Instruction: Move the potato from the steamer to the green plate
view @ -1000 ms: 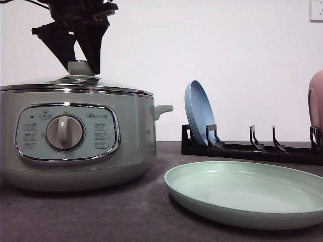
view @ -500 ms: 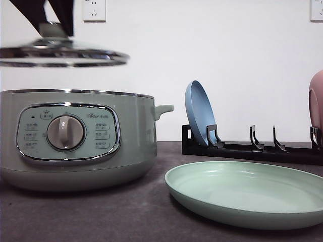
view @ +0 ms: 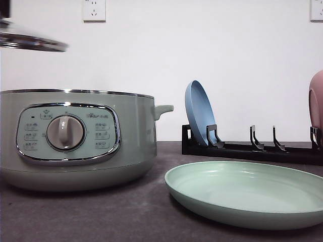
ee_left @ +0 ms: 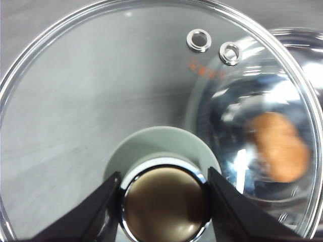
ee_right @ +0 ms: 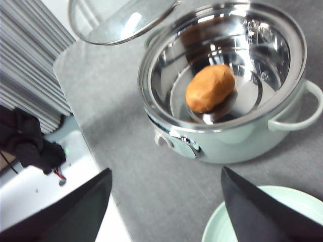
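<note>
The orange-brown potato [ee_right: 209,87] lies in the steel bowl of the pale green steamer [ee_right: 222,85], which stands uncovered at the left of the table [view: 75,136]. My left gripper [ee_left: 164,201] is shut on the knob of the glass lid [ee_left: 101,91]. It holds the lid [view: 30,41] above and to the left of the pot, and the potato [ee_left: 280,146] shows blurred through the glass. My right gripper [ee_right: 166,171] hangs open and high, on the front side of the steamer. The green plate [view: 247,194] lies flat to the right of the pot.
A black dish rack [view: 252,148] stands behind the green plate. It holds an upright blue plate [view: 199,113] and, at the right edge, a pink plate [view: 317,101]. The right wrist view shows the table's edge beside the steamer, with a white base [ee_right: 50,191] below it.
The left gripper has lifted the glass lid off the steamer and carried it up and to the left, almost out of the front view. The pot now stands uncovered.
</note>
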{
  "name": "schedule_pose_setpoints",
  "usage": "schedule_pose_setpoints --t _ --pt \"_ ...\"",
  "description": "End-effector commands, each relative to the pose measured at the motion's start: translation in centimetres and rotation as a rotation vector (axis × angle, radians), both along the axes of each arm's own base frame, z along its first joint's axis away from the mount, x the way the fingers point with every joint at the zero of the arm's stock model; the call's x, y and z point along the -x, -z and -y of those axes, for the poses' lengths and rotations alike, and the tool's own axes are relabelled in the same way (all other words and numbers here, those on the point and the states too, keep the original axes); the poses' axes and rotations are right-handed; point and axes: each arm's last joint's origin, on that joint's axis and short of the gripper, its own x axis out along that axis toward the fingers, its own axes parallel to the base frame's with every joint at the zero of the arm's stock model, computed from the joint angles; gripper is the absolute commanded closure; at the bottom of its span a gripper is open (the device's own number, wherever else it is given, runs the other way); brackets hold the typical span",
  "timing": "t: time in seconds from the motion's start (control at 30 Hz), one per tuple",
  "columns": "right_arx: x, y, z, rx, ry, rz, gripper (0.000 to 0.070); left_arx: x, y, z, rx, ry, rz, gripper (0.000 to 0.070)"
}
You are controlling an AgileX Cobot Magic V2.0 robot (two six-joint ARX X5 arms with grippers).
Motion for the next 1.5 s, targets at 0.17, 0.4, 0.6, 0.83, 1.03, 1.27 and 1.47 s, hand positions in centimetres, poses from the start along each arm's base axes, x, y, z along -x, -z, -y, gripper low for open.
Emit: schedule_pose_setpoints --t 0.17,0.4,0.6,0.83,1.03,1.27,1.47 --pt "-2.1 0.1 -2.3 0.008 -0.001 -0.057 0.0215 0.2 -1.1 -1.5 -0.001 -0.051 0.061 0.0699" --pt "-6.5 -0.7 -6.9 0.076 -0.008 -0.087 0.0180 0.2 -1.1 -2.3 -0.008 -0.070 0.061 0.0699" --pt "-10.3 -0.2 -11.7 0.137 -0.016 -0.107 0.0158 0.1 -1.1 -2.7 -0.009 -0.087 0.065 0.0698" --pt "-12.8 2.3 -16.6 0.201 -0.018 -0.102 0.0150 0.1 -1.1 -3.0 -0.008 -0.096 0.068 0.0699" --pt "-13.4 5.1 -19.6 0.263 0.001 -0.084 0.0136 0.1 -1.1 -3.0 -0.008 -0.096 0.072 0.0699" --pt "-13.7 8.3 -21.8 0.353 0.050 -0.056 0.0086 0.1 -1.1 -3.0 -0.008 -0.096 0.071 0.0699" --pt "-14.2 10.4 -22.7 0.386 0.083 -0.070 0.0086 0.1 -1.1 -3.0 -0.007 -0.095 0.068 0.0699"
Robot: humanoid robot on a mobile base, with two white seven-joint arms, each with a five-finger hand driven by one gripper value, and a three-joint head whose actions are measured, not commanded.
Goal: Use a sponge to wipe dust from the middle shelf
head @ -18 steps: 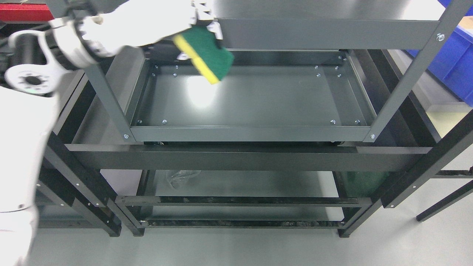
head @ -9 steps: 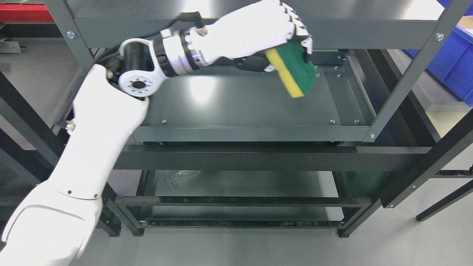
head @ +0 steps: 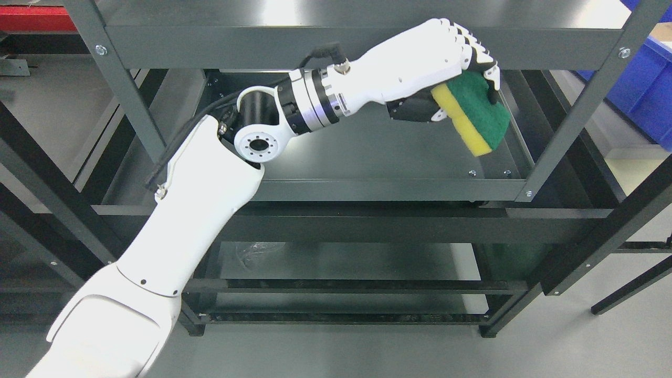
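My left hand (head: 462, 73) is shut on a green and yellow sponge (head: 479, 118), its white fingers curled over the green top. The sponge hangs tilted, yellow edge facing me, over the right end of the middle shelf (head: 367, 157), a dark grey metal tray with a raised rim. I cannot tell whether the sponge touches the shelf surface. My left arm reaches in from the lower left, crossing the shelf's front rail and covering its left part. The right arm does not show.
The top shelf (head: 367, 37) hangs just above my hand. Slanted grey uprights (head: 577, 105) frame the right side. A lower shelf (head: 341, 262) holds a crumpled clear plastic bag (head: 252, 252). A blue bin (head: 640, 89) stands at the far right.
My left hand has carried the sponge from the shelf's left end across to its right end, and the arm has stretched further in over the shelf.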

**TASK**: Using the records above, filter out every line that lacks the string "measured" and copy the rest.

**TASK SOLUTION**:
  "description": "End-effector commands, each relative to the pose measured at the motion's start: translation in centimetres and rotation as a rotation vector (axis × angle, radians), both along the axes of each arm's own base frame, z along its first joint's axis away from the mount, x the way the fingers point with every joint at the zero of the arm's stock model; the call's x, y and z point along the -x, -z and -y of those axes, for the poses' lengths and rotations alike, and the tool's own axes are relabelled in the same way (all other words and numbers here, those on the point and the states too, keep the original axes); the poses' axes and rotations are right-handed; point and axes: each arm's last joint's origin, on that joint's axis and short of the gripper, its own x axis out along that axis toward the fingers, its own axes parallel to the base frame's with every joint at the zero of the arm's stock model, computed from the joint angles; gripper is the absolute commanded closure; at the bottom of its span a gripper is open (the device's own number, wherever else it is given, runs the other way); brackets hold the typical span",
Robot: humanoid robot on a mobile base, with two white seven-joint arms, each with a five-finger hand driven by one gripper value, and a three-joint head whose actions are measured, not commanded.

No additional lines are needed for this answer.